- EXERCISE BRIEF
Filter the records below for the word "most". Keep each line that has it.

━━━━━━━━━━━━━━━━━━━━

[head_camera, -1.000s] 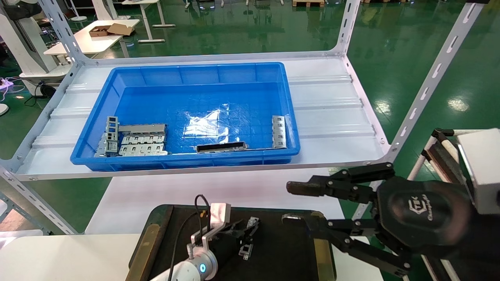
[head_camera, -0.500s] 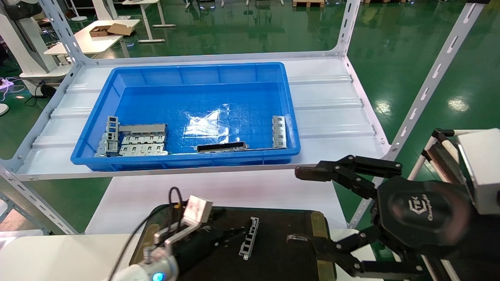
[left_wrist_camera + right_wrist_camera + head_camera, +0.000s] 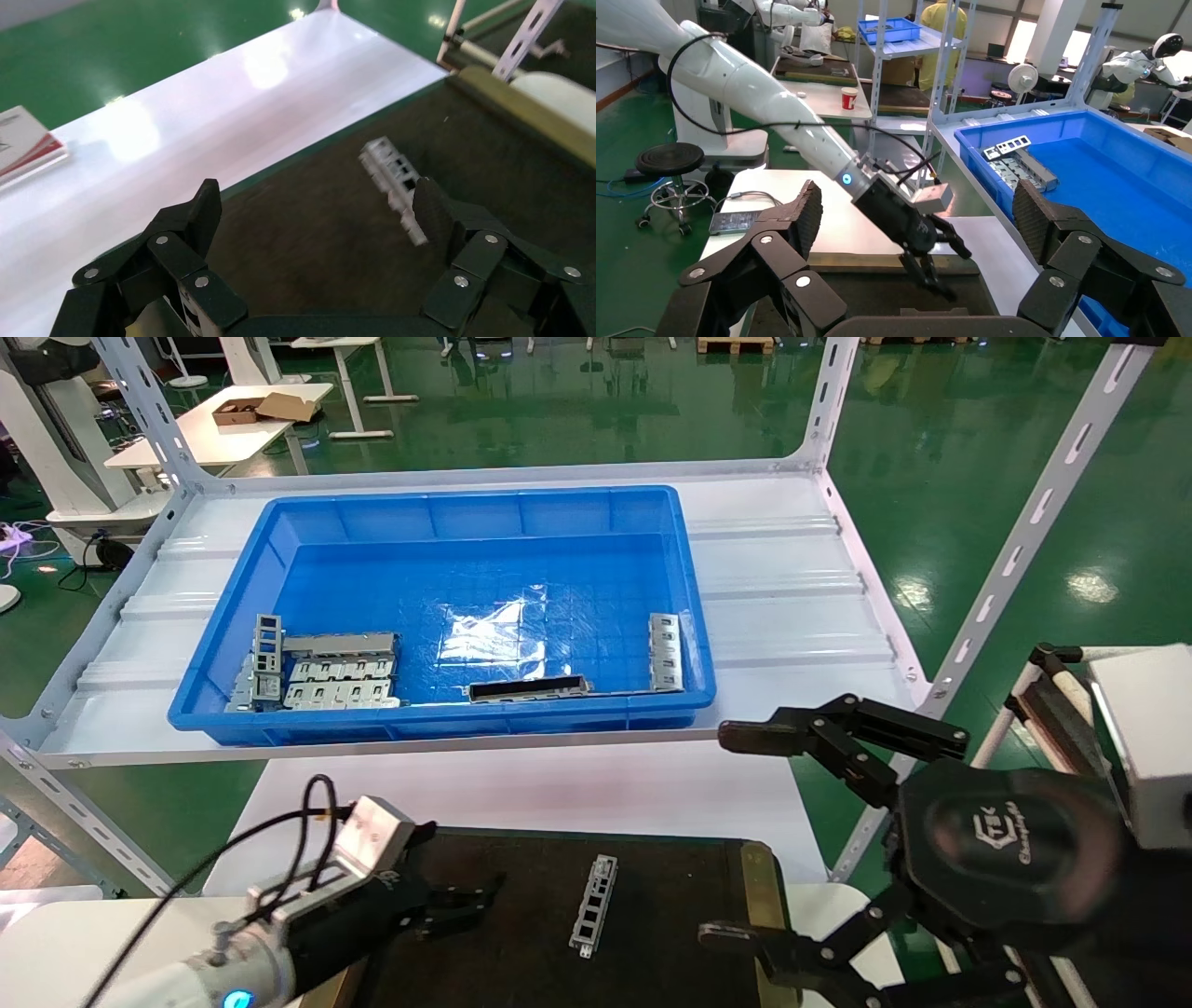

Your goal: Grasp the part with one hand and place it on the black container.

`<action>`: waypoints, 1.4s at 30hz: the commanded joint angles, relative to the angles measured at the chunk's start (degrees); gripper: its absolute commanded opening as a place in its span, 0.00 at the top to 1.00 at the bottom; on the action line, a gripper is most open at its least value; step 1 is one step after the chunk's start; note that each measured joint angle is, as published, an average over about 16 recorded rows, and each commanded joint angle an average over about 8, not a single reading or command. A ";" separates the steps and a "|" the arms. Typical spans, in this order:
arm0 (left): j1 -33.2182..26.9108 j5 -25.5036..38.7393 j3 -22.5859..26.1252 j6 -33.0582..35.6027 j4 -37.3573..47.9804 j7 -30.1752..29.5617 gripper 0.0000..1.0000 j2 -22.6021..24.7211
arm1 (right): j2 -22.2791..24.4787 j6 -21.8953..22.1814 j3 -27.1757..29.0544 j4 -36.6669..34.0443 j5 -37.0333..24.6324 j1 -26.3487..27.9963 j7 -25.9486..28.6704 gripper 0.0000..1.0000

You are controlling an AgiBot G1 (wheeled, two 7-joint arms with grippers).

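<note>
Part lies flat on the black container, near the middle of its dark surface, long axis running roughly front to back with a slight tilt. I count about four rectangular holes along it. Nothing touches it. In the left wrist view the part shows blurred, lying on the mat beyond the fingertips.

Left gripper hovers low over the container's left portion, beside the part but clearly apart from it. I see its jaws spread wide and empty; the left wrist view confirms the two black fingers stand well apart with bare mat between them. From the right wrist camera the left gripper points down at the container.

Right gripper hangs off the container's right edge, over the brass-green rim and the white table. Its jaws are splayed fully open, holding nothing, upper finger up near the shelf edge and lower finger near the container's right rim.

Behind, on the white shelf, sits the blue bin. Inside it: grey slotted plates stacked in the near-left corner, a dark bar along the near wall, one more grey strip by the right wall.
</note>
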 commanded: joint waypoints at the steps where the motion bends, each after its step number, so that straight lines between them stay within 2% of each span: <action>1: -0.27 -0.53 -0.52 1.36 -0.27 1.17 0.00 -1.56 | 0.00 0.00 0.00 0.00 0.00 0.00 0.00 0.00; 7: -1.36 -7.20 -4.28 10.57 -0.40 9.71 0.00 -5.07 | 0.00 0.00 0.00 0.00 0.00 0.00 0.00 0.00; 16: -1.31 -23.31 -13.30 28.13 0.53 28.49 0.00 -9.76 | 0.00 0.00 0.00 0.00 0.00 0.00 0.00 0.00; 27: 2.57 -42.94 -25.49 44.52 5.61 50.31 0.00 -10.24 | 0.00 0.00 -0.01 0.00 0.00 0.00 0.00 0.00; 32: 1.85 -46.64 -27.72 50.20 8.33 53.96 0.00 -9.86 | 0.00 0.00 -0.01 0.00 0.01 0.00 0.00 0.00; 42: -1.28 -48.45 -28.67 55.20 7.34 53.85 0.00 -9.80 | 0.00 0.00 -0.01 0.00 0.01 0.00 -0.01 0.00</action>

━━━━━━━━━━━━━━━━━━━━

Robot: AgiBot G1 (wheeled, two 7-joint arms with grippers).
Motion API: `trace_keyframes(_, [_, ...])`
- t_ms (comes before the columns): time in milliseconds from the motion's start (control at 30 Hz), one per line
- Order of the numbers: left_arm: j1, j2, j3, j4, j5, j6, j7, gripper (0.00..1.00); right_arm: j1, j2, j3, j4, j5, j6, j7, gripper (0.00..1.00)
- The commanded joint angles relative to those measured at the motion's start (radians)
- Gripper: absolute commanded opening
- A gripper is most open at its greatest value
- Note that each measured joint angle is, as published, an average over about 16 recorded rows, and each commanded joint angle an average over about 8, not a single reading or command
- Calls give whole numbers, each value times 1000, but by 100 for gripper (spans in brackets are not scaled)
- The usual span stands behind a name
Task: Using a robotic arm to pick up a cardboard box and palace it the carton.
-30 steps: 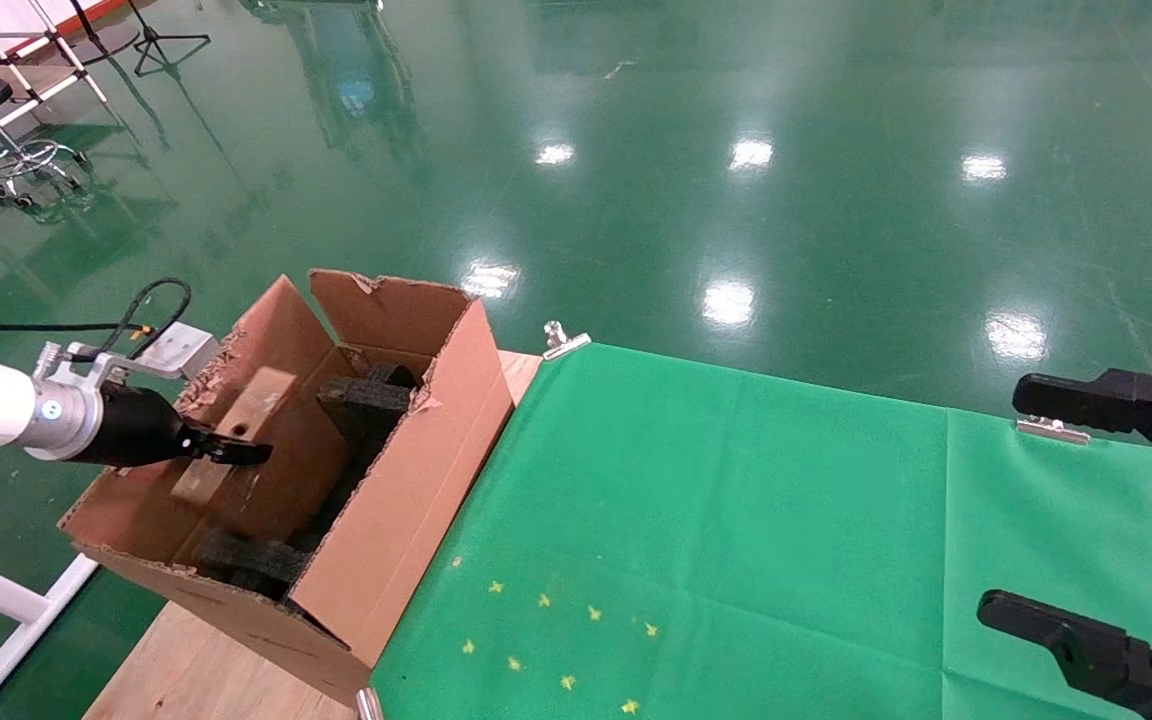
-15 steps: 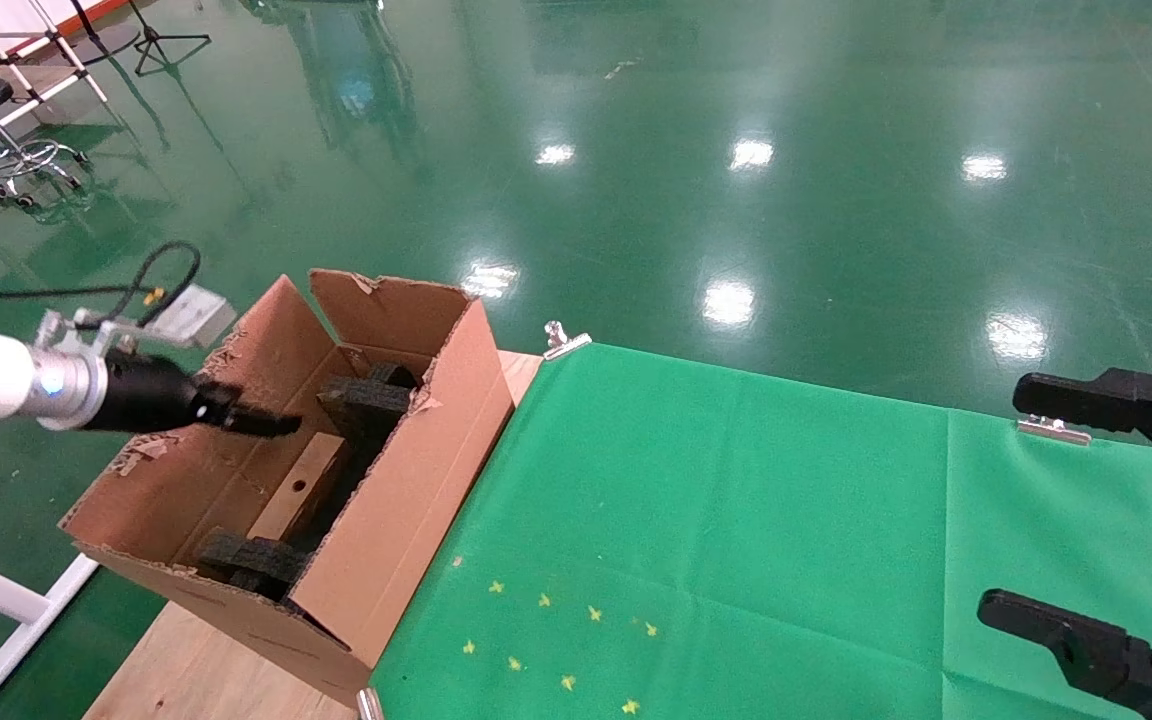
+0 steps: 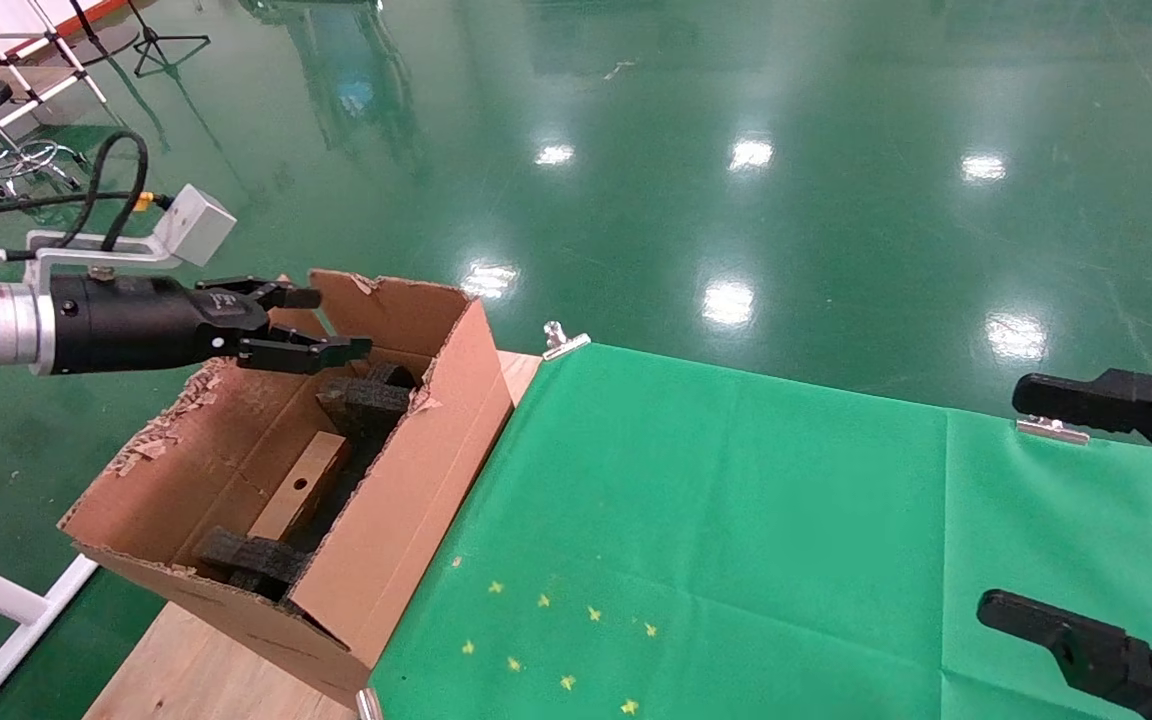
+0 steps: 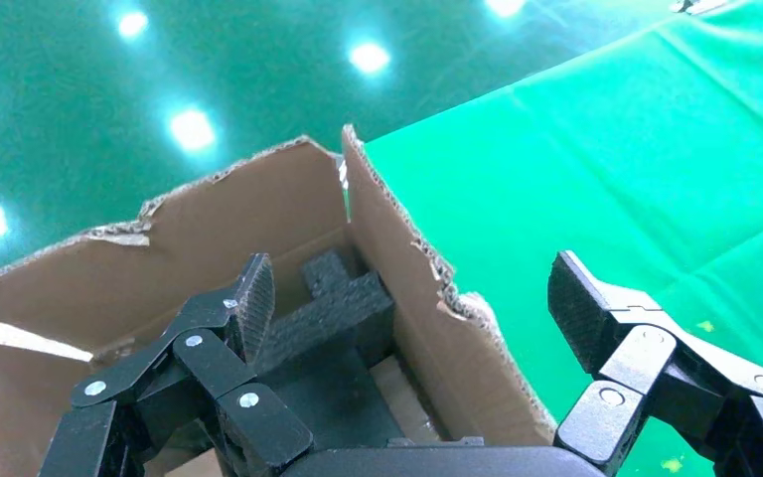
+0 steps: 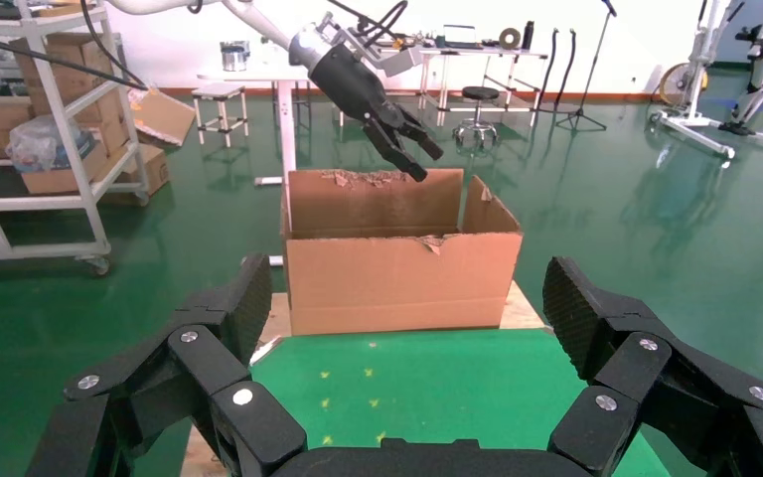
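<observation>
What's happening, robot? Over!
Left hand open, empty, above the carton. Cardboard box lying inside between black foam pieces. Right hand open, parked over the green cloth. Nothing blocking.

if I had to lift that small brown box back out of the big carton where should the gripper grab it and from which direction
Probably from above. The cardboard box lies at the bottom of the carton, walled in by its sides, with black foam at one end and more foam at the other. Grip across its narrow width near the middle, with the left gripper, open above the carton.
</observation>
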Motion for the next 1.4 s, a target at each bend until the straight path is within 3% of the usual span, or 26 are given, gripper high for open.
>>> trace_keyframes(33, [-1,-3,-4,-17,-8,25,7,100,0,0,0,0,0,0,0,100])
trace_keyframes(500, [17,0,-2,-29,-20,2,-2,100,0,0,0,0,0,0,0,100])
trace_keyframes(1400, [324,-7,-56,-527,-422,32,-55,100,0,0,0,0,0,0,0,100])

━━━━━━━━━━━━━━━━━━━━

- REPLY TO THE TASK
`<action>`: waypoints, 1.4s at 30hz: the commanded joint angles, relative to the angles measured at the chunk's start (degrees); gripper: its absolute commanded opening as a place in its span, 0.00 at the top to 1.00 at the bottom; on the action line, a gripper is most open at its least value; step 1 is one step after the chunk's start; note that each measured joint angle is, as published, an average over about 16 recorded rows, and each commanded joint angle an average over about 8, not a single reading or command. A ";" separates the steps and a "|" the arms. Typical spans, in this order:
- A gripper is most open at its greatest value

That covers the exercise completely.